Jul 9 2009 by Eric MacKinnon, West Lothian Courier
BATHGATE have won this year’s Courier Trophy after a good week’s golf at host club Greenburn and a cliffhanging final on Sunday afternoon against Harburn.
The finalists lined up with Stuart Crookston, the new Linlithgowshire Champion, paired with fellow Bathgate member Scott McClory against Harburn’s Michael Burnett, the former Lothians’ Junior Champion and Craig Deerness.
In the second game it was Martin O’Hara for Bathgate with the experienced ex-Scottish international Bryan Shields against Anthony ‘Sid’ Curran and many times Champion at the West Calder club, Jim Gilmour.
With the first game square at the turn, the Bathgate second string were showing the first piece of daylight. They won the seventh after Harburn had taken four to get down.
But it was back to one a couple of holes later with Harburn chipping and putting from just short of the green for a winning birdie.
At the front Burnett, meanwhile, was holing all across the 10th after the pair had made a mess of the hole, for what turned out an outrageous half — Bathgate missed from just over four feet.
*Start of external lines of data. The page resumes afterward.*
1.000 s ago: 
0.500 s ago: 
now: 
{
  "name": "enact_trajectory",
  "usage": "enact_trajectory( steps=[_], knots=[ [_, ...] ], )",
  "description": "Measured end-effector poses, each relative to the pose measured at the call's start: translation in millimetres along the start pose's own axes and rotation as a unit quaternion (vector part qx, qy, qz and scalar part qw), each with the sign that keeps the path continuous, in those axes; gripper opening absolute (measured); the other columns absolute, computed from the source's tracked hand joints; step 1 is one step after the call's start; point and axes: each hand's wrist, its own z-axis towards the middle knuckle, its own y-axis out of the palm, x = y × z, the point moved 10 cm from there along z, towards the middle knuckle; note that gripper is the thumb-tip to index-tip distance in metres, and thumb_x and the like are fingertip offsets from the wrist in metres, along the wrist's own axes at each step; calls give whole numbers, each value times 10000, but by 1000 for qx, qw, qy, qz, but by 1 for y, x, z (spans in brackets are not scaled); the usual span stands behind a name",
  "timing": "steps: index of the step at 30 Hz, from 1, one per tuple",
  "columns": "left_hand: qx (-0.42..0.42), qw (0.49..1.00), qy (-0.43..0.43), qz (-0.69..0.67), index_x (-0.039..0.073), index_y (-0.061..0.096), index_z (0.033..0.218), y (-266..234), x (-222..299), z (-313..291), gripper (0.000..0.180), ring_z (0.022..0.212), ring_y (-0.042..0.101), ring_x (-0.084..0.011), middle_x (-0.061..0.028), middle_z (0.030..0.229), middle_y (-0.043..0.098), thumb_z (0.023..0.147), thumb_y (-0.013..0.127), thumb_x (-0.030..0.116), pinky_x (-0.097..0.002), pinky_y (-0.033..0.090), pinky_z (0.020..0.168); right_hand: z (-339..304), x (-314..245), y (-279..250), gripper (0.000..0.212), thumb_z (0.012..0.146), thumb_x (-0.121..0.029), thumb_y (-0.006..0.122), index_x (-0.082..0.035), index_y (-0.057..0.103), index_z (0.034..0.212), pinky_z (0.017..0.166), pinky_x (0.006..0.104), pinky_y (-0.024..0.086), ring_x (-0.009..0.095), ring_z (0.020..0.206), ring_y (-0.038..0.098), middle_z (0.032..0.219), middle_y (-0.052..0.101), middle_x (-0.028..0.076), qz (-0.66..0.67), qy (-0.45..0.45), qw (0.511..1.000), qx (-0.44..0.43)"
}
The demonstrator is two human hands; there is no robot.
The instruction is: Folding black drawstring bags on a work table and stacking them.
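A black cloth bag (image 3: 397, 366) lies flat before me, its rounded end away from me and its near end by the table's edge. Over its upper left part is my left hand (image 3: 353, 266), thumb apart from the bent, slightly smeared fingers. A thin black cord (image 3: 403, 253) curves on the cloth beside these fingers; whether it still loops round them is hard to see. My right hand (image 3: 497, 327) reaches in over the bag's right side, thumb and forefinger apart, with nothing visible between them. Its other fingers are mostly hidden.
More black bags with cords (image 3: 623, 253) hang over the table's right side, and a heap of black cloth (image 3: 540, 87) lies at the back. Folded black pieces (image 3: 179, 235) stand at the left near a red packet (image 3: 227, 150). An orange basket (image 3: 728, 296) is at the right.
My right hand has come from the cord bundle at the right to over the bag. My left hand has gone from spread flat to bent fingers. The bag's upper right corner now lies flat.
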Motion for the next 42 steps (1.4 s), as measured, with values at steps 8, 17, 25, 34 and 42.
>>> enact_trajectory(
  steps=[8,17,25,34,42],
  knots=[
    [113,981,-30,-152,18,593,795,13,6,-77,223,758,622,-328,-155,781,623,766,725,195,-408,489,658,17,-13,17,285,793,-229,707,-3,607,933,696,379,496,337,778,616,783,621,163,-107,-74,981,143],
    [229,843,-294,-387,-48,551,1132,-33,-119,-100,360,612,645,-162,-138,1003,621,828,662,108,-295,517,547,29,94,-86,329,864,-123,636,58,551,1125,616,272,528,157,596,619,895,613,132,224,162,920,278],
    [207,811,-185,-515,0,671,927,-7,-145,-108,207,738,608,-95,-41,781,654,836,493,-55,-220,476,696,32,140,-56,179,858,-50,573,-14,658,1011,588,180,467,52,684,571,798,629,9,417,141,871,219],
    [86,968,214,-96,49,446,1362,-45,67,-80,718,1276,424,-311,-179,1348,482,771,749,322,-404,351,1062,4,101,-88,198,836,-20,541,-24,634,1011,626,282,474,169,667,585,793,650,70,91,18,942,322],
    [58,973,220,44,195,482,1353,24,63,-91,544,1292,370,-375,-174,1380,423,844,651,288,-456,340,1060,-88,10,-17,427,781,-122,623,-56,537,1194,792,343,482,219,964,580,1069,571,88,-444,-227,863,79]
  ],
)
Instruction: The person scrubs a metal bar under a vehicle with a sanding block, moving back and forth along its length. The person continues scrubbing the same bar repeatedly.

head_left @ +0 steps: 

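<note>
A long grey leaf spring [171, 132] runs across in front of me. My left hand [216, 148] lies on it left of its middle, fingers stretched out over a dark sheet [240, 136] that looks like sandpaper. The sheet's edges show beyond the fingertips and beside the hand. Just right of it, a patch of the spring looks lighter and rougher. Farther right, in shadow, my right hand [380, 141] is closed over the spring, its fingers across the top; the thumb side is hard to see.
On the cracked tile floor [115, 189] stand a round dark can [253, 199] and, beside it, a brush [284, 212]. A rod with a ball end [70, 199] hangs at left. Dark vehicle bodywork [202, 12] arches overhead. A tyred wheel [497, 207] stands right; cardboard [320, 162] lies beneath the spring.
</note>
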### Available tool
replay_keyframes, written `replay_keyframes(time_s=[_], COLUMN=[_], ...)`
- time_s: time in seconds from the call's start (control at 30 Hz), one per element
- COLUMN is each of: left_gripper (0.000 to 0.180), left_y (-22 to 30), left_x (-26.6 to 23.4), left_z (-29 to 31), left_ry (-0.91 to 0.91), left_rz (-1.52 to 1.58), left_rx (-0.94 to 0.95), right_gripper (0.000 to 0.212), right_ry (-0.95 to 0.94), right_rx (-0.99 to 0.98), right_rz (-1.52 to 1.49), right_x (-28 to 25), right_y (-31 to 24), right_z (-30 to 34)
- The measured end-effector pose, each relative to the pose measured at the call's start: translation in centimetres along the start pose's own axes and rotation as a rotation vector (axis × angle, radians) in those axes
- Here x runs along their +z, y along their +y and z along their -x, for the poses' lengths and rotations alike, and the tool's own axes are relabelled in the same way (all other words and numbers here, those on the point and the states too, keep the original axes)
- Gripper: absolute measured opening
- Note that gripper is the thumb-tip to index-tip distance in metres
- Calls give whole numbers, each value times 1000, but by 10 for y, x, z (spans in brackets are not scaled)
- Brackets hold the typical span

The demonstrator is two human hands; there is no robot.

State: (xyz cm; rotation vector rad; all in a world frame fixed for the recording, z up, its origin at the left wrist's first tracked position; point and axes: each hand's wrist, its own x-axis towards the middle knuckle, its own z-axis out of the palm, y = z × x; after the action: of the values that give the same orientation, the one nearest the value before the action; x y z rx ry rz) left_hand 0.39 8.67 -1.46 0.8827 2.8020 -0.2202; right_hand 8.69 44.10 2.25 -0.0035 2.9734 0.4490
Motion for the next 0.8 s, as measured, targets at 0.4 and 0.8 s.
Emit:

Crookston and McClory made amends, though, by birdieing the 11th to take a slender lead although Harburn immediately squared at the next.
McClory then hit a glorious iron out of the semi rough at the 13th which carried all the way to the green and held the surface. This gave his side a birdie and a hole advantage.
It was looking up for Shields and O’Hara too. They got up and down at the 10th to double their lead before both teams three putted one of the next two to let the opposition off the hook.
But Bathgate made a birdie at the 13th and it was three to them and four overall and beginning to look like Bathgate’s day,
Things seemed even worse for the West Calder cause after a good iron by Crookston to the centre of the elusive 15th green but Burnett, having none of it, laid his tee shot at the hole side for one back. Shields missed that green in the second game and Curran and Gilmour rescued one as well. All of a sudden it was back to three and very much still on for Harburn.
The West Calder second team also took the 16th when Curran holed from 12 feet.
At the same time there were two super pitches at the 17th in the first game, few signs of nerves then from McClory and Deerness and a half and only one in that game going to the last.
Bathgate were beginning to look less secure at the back though. Curran hit the left edge of the penultimate green and his partner trundled their second down to little over four feet. Not so easy for O’Hara though.
His attempted run up with a rescue club on the right of the green reached the top of the bank and came back to his feet. Shields pitched six yards past and that hole was going as well.
At the front, however, McClory in such circumstances had hit an impressively towering three wood down the centre of that nightmarishly narrow fairway. To his credit Deerness was on the fairway too, but with an iron, leaving Burnett well back for the second shot. The green here is a fearsome proposition and the Harburn player’s approach ended in the burn.
A straightforward chip and two putts doubled the Bathgate lead. And just as well with their second string seemingly on their way to losing their third in a row.
So 2/1 overall and if there was any difference between the teams in the final it was probably in the winners’ greater strength of shot.